*** DATASET SECTION Section Begins ***
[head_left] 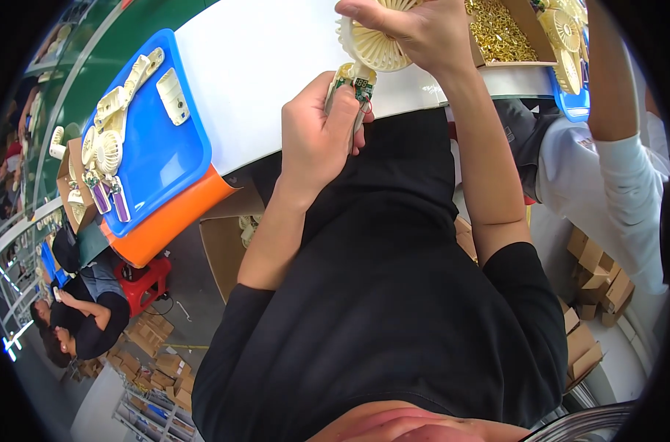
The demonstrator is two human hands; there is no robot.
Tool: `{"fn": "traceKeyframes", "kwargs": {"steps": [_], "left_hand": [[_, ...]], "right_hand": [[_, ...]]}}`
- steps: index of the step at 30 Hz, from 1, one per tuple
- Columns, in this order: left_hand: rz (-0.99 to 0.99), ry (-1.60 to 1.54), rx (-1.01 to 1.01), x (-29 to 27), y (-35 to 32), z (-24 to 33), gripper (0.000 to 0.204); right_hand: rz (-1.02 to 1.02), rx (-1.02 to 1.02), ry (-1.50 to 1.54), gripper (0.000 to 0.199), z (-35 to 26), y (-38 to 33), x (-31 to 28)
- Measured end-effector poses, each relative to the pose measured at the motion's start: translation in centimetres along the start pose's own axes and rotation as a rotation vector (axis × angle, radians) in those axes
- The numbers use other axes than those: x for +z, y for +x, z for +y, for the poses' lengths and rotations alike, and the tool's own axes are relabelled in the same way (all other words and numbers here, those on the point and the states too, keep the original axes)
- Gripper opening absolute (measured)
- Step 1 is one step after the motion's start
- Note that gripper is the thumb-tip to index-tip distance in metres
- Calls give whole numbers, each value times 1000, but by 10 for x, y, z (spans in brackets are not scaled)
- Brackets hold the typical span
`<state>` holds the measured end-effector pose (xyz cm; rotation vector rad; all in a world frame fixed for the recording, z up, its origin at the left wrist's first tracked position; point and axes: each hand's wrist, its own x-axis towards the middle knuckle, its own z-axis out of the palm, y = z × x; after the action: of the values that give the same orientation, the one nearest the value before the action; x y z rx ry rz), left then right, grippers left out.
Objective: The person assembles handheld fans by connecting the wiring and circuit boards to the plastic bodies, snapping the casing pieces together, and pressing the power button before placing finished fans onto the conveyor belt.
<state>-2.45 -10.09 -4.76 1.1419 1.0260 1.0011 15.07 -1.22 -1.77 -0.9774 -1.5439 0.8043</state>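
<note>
A cream handheld fan (379,48), partly assembled, is between my two hands over the near edge of the white table. Its round slatted head points away from me, and the opened handle shows a green circuit board (363,88) with a small display and thin wires. My left hand (316,136) is wrapped round the handle, its thumb pressing by the board. My right hand (438,37) grips the fan's head from the right, thumb across the slats. The fingers behind the head are hidden.
On the left, a blue tray (154,162) carries several cream fan parts (108,147), resting over an orange bin (176,225). A cardboard box of small gold pieces (497,33) stands at the far right. Close by on the right is a co-worker in a white sleeve (622,199).
</note>
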Motion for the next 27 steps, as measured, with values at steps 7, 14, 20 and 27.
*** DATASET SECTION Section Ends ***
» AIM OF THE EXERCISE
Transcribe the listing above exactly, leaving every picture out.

» OUTPUT OF THE TASK
[head_left] 
The demonstrator is two human hands; there is no robot.
Tool: `{"fn": "traceKeyframes", "kwargs": {"steps": [_], "left_hand": [[_, ...]], "right_hand": [[_, ...]]}}`
- steps: index of the step at 30 Hz, from 1, one per tuple
- Columns, in this order: left_hand: rz (-0.99 to 0.99), ry (-1.60 to 1.54), rx (-1.01 to 1.01), x (-29 to 27), y (-35 to 32), z (-24 to 33), gripper (0.000 to 0.204); right_hand: rz (-1.02 to 1.02), rx (-1.02 to 1.02), ry (-1.50 to 1.54), gripper (0.000 to 0.199), z (-35 to 26), y (-38 to 33), x (-31 to 28)
- Measured end-effector poses, each relative to the pose measured at the motion's start: translation in centimetres along the start pose's own axes and rotation as a rotation vector (axis × angle, radians) in those axes
- The numbers use other axes than those: x for +z, y for +x, z for +y, for the poses' lengths and rotations alike, and the tool's own axes are relabelled in the same way (all other words and numbers here, those on the point and the states too, keep the original axes)
- Gripper opening absolute (measured)
- Step 1 is one step after the motion's start
- Note that gripper is the thumb-tip to index-tip distance in metres
- Calls give whole numbers, each value times 1000, but by 10 for x, y, z (spans in brackets are not scaled)
- Brackets hold the typical span
`<state>` holds the measured end-effector pose (xyz cm; rotation vector rad; all in a world frame fixed for the recording, z up, its origin at the left wrist's first tracked position; point and axes: each hand's wrist, its own x-axis towards the middle knuckle, its own z-axis out of the palm, y = z × x; after the action: of the values that give the same orientation, the one nearest the value before the action; x y z rx ry rz), left then right, grippers left out.
Objective: The person assembles handheld fans by connecting the wiring and circuit boards to the plastic bodies, snapping the casing pieces together, and pressing the power button before placing finished fans onto the conveyor belt.
<state>-2.45 -10.09 -4.76 1.1419 1.0260 1.0011 15.07 -1.22 -1.77 -0.9774 -1.5439 0.8043</state>
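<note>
A cream handheld fan (379,48), partly assembled, is between my two hands over the near edge of the white table. Its round slatted head points away from me, and the opened handle shows a green circuit board (363,88) with a small display and thin wires. My left hand (316,136) is wrapped round the handle, its thumb pressing by the board. My right hand (438,37) grips the fan's head from the right, thumb across the slats. The fingers behind the head are hidden.
On the left, a blue tray (154,162) carries several cream fan parts (108,147), resting over an orange bin (176,225). A cardboard box of small gold pieces (497,33) stands at the far right. Close by on the right is a co-worker in a white sleeve (622,199).
</note>
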Motion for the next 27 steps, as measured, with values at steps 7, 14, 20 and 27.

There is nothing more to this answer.